| TASK BRIEF |
Every line of the material is to be duplicated precisely.

(DATA EXCERPT Opens)

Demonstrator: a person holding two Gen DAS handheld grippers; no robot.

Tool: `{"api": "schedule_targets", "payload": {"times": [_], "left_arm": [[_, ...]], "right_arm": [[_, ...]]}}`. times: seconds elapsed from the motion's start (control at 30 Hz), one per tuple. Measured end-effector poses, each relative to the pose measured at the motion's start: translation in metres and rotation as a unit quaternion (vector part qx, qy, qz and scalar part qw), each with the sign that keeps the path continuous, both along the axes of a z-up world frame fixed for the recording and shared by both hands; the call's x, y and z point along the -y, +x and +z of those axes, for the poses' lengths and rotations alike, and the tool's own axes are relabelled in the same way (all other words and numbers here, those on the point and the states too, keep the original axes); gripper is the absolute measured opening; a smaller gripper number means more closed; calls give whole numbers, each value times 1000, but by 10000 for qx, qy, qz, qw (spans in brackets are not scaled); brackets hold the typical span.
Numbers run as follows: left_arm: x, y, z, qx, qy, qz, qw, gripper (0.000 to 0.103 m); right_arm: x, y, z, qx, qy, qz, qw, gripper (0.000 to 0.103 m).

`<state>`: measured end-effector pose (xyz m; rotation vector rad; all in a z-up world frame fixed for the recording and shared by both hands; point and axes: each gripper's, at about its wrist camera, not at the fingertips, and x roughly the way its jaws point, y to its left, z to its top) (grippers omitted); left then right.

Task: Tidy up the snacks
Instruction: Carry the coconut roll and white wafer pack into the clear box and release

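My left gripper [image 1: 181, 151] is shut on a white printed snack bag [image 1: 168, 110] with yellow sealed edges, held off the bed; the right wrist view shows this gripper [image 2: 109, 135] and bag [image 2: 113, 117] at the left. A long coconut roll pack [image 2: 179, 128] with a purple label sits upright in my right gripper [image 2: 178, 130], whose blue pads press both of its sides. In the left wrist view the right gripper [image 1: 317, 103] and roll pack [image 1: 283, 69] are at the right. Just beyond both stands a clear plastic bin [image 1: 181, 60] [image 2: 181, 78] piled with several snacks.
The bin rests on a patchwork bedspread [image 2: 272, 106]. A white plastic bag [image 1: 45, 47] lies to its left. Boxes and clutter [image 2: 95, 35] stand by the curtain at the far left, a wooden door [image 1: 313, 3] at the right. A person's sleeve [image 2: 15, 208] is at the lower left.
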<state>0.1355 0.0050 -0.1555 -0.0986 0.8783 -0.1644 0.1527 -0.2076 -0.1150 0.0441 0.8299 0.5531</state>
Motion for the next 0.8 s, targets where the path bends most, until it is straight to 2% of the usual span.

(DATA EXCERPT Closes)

| ANSWER TO THIS PROBLEM |
Demonstrator: a person holding two Gen DAS handheld grippers; no robot.

Tool: `{"api": "schedule_targets", "payload": {"times": [_], "left_arm": [[_, ...]], "right_arm": [[_, ...]]}}`. times: seconds elapsed from the motion's start (control at 30 Hz), one per tuple. Measured end-effector poses, each relative to the pose measured at the motion's start: translation in metres and rotation as a unit quaternion (vector part qx, qy, qz and scalar part qw), each with the sign that keeps the path continuous, both along the axes of a z-up world frame fixed for the recording and shared by both hands; the call's x, y and z point along the -y, +x and +z of those axes, for the poses' lengths and rotations alike, and the tool's own axes are relabelled in the same way (all other words and numbers here, those on the point and the states too, keep the original axes); gripper is the absolute measured opening; a smaller gripper number means more closed; calls give whole numbers, each value times 1000, but by 10000 for qx, qy, qz, qw (spans in brackets are not scaled); brackets hold the typical span.
Numbers run as follows: left_arm: x, y, z, qx, qy, qz, qw, gripper (0.000 to 0.103 m); right_arm: x, y, z, qx, qy, qz, qw, gripper (0.000 to 0.103 m).

`<state>`: measured end-effector pose (xyz m; rotation vector rad; all in a z-up world frame fixed for the recording and shared by both hands; point and axes: each gripper's, at about its wrist camera, not at the fingertips, and x roughly the way its jaws point, y to its left, z to its top) (grippers omitted); left then right.

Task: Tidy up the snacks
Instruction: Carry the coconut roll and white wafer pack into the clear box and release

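My left gripper [image 1: 181, 151] is shut on a white printed snack bag [image 1: 168, 110] with yellow sealed edges, held off the bed; the right wrist view shows this gripper [image 2: 109, 135] and bag [image 2: 113, 117] at the left. A long coconut roll pack [image 2: 179, 128] with a purple label sits upright in my right gripper [image 2: 178, 130], whose blue pads press both of its sides. In the left wrist view the right gripper [image 1: 317, 103] and roll pack [image 1: 283, 69] are at the right. Just beyond both stands a clear plastic bin [image 1: 181, 60] [image 2: 181, 78] piled with several snacks.
The bin rests on a patchwork bedspread [image 2: 272, 106]. A white plastic bag [image 1: 45, 47] lies to its left. Boxes and clutter [image 2: 95, 35] stand by the curtain at the far left, a wooden door [image 1: 313, 3] at the right. A person's sleeve [image 2: 15, 208] is at the lower left.
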<state>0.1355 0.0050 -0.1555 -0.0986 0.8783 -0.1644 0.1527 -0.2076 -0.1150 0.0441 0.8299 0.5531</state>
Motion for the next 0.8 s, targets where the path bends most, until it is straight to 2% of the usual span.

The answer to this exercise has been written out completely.